Implement a ride sharing application

Assignment Help Other Subject
Reference no: EM133289897

Artificial Intelligence

Purpose: To gain a thorough understanding of the working of an agent that uses Markov Decision Processes (MDP) to implement a ride sharing application. The taxi agent should pick up passengers and drop them off at 3 designated fixed points (L1, L2 and L3) in a 5 ×5 grid. Each episode of the ride sharing application involves 2 passengers P1 and P2. Each passenger is picked up from one of the 3 locations and dropped off at one of the 2 remaining locations (it is meaningless to pick and drop off a passenger at the same location). The MDP is used to generate an optimal pick up and drop off schedule for any given pair of passengers. Figure 1 provides an example of the grid and the designated locations.
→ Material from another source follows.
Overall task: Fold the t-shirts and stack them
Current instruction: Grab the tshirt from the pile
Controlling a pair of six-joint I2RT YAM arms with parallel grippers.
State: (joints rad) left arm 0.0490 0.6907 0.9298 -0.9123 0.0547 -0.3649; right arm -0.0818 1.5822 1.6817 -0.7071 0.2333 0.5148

1230_Artificial Intelligence .jpg

 

Figure 1: Designated pick up and drop off locations of passengers with an example taxi location T

In Figure 1 passenger P1 is at location L1 and has requested a drop off point of L3, while passenger P2 at location L2 has requested a drop off at L1. The Taxi is shown at location T but note that the taxi is free to move to any of the 25 locations in the grid unlike the passenger locations which are fixed. There is another fixed location I where extensive road works are being undertaken and hence is illegal to traverse.
The objective is to construct a policy P such that the agent picks up and drops off the pair of passengers in their chosen locations while ensuring that the path traversed is kept to a minimum. This involves picking the right order in which to pick up and drop off passengers as suboptimal choices will either lead to illegal pick-ups/drop offs and/or elongated (unnecessarily long) paths. See the MDP strategy document for details.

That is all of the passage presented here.